Oh yeah, let’s throw a few trillion more onto skyrocketing food and oil prices, that’ll “save” the economy! Just remember, the bankers are acting in THEIR own interest, not in yours, you have NO ONE looking after YOUR interests besides you.

Weekly Jobless Claims fell from the prior week’s 457,000 (revised to 459k) to 435,000. Again, this number being above 350k is horrid, yet we have been so conditioned to high numbers that this sounds better just because it’s below 450k. Truth is that it’s still inside of the same old sideways range. Yet again, people believe what they want to believe, closing their eyes to the uncounted millions:
Jobless claims are clearly on the decline in what is good news for everyone. In a November 6 week free of special factors, initial claims fell 24,000 to a much lower-than-expected level of 435,000 (prior week revised slightly higher to 459,000). The four-week average really shows improvement, down 10,000 to 446,500 for a month-to-month improvement of about 15,000.

Continuing claims also continue to come down, 86,000 lower in the October 30 week to 4.301 million. The four-week average of 4.388 million is down more than 100,000 from a month ago. The unemployment rate for insured workers edged another tenth lower to 3.4 percent.

Today's report is a strong kick-off for November jobs expectations and extend momentum from October's strong payroll gains. A strengthening U.S. jobs market is now combining with QE2 to set up a new economic equation.

Not mentioned is the fact that in the unadjusted data claims actually ROSE by 29,000. There are 3.8 million (!) people currently drawing Emergency Unemployment Compensation. Those benefits expire this month unless Congress extends the program. Failing to extend this program will remove approximately $4.6 Billion per month from the basic economy (3.8 million X $308 per week) and will leave those millions basically destitute, thus driving up costs in other areas. Will the new political landscape change things in this regard? I doubt it… look for it to be renewed – not due to the humanitarian cloak, but rather due to self-preservation on the part of both the elites and the politicians.

More evidence of broken markets came yesterday when ZeroHedge released a study showing that there were 549 individual stock flash crashes so far this year! My take is that HFT madness is allowing the criminals to artificially and INTENTIONALLY produce these flashes that allows their computers to scalp money from these price swings. The computers need volatility to arbitrage.

And wouldn’t you know it – both JPMorgan and Bank of America had PERFECT trading quarters last quarter!
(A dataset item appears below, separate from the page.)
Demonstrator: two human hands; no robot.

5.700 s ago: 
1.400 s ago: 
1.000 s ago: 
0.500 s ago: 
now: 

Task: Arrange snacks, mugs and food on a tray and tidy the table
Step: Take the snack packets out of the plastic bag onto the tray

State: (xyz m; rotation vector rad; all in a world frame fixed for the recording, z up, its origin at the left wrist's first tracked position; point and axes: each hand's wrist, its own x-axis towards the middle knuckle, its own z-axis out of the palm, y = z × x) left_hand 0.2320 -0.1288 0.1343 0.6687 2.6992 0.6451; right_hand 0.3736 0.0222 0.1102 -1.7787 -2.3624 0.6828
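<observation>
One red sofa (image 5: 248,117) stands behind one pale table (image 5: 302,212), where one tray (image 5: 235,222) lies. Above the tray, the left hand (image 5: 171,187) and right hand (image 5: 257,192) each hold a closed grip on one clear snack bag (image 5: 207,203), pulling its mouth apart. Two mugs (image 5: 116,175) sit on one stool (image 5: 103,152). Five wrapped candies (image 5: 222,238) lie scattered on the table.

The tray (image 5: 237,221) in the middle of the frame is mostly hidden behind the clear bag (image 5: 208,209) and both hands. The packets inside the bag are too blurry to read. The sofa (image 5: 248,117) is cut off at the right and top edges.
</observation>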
No days did they have losses, this follows Goldman’s report of sadly losing money on two trading days! Talk about RIGGED markets and FRAUD. This fact alone is such a HUGE CLUE that the end is near, that people in the future will look back on us idiots today and wonder what in the hell we were thinking!? Future generations will be amazed that we allowed such outright theft to occur and that the people did nothing for so long to put an end to it. EMBARRASSING really, I hope my grandkids don’t laugh at me – at least they’ll know that I was pointing out such folly to others.
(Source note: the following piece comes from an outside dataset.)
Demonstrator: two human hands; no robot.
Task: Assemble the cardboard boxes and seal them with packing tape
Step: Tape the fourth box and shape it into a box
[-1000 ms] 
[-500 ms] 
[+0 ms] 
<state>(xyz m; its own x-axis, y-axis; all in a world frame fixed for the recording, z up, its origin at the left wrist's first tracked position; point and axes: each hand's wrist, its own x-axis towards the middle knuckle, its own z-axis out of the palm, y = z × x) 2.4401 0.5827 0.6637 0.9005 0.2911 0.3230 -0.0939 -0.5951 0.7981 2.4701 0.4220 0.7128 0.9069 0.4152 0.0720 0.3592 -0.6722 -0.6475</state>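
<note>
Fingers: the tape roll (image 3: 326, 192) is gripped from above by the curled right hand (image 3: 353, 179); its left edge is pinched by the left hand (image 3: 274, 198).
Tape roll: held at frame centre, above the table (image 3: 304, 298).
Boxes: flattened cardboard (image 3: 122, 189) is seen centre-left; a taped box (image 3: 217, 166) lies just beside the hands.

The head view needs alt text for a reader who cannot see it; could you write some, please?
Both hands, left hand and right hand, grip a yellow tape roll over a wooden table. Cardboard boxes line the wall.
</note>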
Yesterday the NDX finished right on its ridiculously long and steep uptrend line. Price needs to rise today or that uptrend will be broken. There were several bearish candles produced in the financials and in commodities – the most bearish of which occurred in silver when the margin requirements were raised to trade silver.
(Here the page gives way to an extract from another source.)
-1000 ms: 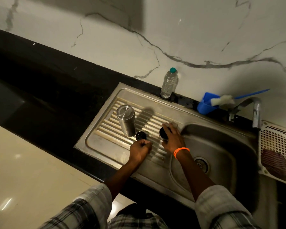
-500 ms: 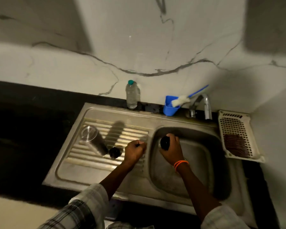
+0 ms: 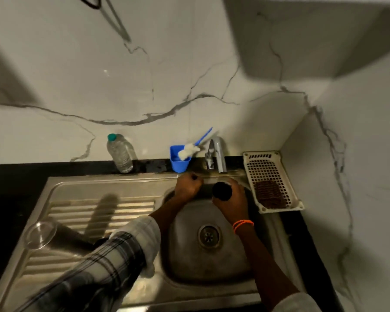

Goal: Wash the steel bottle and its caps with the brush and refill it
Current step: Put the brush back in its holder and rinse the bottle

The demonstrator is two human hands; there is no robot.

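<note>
Steel bottle [image 3: 52,237] is sitting on the drainboard, left of the tap [image 3: 217,155]. Both hands are now moving in under it: right hand [image 3: 231,198] gripping black cap [image 3: 221,191], left hand [image 3: 188,185] curled, contents unclear (rinse prob. starting). Brush [image 3: 190,149] is waiting beside the tap.

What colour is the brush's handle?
Blue, on the brush in the head view.

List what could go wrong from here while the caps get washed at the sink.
1. The steel bottle stands on the ribbed drainboard right beside the left sleeve; pulling that arm back could knock it over.
2. The right hand holds a black cap above the basin; a wet grip could drop it toward the drain.
3. The left hand seems to pinch something small; it could slip into the basin.
</note>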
This says to me that the powers that be don’t possess enough real silver to control the markets and that there is a run occurring within the precious metals markets. Controlling margin will be their first step in VISIBLE manipulation, it will fail and then we will see more desperate acts to keep the markets for precious metals down. Of course these markets are simply reacting to the “Fed’s” insanity – they are the root of the problems. What’s most important is WHO controls the production of YOUR money!